------ Excerpted records ------

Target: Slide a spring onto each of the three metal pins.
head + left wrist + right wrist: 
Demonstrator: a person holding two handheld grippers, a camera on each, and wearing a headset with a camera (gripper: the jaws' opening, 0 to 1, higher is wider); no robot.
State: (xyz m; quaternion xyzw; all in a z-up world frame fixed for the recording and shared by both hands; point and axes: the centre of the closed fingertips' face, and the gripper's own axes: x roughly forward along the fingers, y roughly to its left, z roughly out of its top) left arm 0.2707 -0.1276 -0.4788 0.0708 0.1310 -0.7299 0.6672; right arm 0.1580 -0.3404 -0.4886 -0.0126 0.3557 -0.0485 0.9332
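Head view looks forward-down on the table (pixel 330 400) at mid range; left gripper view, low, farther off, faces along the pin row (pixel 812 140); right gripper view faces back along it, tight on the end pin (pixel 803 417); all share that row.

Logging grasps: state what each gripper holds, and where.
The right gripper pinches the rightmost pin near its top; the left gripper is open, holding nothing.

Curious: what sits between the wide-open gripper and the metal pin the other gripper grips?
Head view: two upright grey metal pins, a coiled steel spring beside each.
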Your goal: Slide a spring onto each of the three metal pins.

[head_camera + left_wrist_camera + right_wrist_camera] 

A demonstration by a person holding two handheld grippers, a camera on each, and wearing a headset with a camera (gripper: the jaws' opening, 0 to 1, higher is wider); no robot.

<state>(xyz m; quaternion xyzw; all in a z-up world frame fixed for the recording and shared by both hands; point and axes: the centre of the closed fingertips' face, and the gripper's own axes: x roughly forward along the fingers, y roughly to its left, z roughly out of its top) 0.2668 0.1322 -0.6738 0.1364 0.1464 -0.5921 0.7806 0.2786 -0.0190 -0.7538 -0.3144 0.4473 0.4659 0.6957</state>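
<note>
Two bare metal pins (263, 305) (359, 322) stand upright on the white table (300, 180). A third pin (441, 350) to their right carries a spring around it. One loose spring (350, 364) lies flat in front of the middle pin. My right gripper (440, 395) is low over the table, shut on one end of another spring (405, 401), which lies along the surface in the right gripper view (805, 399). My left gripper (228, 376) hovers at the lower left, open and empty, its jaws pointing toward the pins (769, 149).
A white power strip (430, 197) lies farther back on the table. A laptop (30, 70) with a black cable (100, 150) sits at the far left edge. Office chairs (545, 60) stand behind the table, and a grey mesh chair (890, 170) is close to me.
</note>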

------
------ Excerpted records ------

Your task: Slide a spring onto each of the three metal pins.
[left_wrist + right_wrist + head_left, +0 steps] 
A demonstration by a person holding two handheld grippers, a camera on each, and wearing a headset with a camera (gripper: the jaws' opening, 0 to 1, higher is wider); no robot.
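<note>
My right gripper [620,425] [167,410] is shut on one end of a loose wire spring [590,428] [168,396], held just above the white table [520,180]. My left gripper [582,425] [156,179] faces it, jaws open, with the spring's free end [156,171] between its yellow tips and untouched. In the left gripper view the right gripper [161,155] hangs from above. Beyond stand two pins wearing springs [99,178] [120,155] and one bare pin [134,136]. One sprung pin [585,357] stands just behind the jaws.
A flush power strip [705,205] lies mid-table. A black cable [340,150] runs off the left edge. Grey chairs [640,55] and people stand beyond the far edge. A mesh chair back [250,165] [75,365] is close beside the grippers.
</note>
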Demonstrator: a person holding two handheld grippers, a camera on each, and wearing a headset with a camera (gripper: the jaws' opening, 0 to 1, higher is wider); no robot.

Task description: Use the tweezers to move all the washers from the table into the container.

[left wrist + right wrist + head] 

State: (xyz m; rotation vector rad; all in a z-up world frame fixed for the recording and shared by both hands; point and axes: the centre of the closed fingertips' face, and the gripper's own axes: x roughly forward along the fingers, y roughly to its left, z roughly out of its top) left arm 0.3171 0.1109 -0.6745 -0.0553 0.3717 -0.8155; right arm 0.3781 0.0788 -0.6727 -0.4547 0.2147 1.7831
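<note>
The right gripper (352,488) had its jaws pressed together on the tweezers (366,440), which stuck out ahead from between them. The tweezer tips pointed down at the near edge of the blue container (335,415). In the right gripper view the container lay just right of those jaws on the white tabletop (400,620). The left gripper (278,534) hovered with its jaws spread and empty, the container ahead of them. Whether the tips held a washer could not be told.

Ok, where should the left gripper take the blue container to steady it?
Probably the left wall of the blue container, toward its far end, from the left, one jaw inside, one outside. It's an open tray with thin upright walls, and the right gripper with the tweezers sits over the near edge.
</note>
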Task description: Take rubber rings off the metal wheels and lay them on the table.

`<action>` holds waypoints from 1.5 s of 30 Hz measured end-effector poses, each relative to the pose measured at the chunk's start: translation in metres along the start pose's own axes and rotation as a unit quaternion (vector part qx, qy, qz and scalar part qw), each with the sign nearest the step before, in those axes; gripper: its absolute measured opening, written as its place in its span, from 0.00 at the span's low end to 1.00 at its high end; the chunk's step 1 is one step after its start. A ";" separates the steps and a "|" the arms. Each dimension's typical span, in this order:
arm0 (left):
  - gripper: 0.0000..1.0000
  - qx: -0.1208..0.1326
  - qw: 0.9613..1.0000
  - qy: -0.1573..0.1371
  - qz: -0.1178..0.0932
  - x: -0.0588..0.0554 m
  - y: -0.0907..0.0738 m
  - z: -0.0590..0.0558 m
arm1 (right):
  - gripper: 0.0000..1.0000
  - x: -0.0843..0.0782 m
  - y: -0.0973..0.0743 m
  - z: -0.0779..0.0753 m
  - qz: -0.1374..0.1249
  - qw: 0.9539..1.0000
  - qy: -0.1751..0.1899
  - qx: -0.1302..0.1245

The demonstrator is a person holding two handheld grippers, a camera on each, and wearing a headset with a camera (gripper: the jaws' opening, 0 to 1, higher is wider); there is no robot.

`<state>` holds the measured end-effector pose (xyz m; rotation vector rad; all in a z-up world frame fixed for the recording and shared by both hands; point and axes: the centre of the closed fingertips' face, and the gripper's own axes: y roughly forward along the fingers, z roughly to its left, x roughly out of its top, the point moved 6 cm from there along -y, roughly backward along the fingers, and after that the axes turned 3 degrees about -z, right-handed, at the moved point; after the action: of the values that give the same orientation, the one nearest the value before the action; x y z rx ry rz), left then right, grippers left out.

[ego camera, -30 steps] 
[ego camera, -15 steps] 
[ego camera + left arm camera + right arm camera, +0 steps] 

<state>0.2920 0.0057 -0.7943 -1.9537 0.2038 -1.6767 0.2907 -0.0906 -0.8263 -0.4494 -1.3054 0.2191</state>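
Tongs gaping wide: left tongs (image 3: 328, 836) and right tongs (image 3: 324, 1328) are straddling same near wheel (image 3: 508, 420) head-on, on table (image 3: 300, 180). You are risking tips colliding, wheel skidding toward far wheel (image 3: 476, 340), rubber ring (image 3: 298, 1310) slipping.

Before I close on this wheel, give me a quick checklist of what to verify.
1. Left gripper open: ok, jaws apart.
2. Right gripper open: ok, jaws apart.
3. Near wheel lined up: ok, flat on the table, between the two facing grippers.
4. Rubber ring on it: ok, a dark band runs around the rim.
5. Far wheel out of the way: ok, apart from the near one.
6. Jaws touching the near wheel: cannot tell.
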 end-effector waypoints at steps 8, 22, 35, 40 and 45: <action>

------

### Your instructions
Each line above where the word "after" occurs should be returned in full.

### Solved problem
`<action>` holds waypoints from 1.5 s of 30 Hz measured end-effector poses, each relative to the pose measured at the chunk's start: translation in metres along the start pose's own axes and rotation as a unit quaternion (vector part qx, qy, qz and scalar part qw), each with the sign nearest the step before, in those axes; gripper: its absolute measured opening, written as its place in its span, from 0.00 at the span's low end to 1.00 at its high end; the chunk's step 1 is one step after its start. A ";" separates the steps and a "|" the arms. Each dimension's typical span, in this order:
`<state>` holds the measured end-effector pose (xyz m; rotation vector rad; all in a z-up world frame fixed for the recording and shared by both hands; point and axes: the centre of the closed fingertips' face, and the gripper's own axes: y roughly forward along the fingers, z roughly to its left, x roughly out of its top, the point moved 6 cm from there along -y, roughly backward along the fingers, and after that the axes turned 3 degrees about -z, right-handed, at the moved point; after the action: of the values that give the same orientation, the one nearest the value before the action; x y z rx ry rz), left then right, grippers left out.

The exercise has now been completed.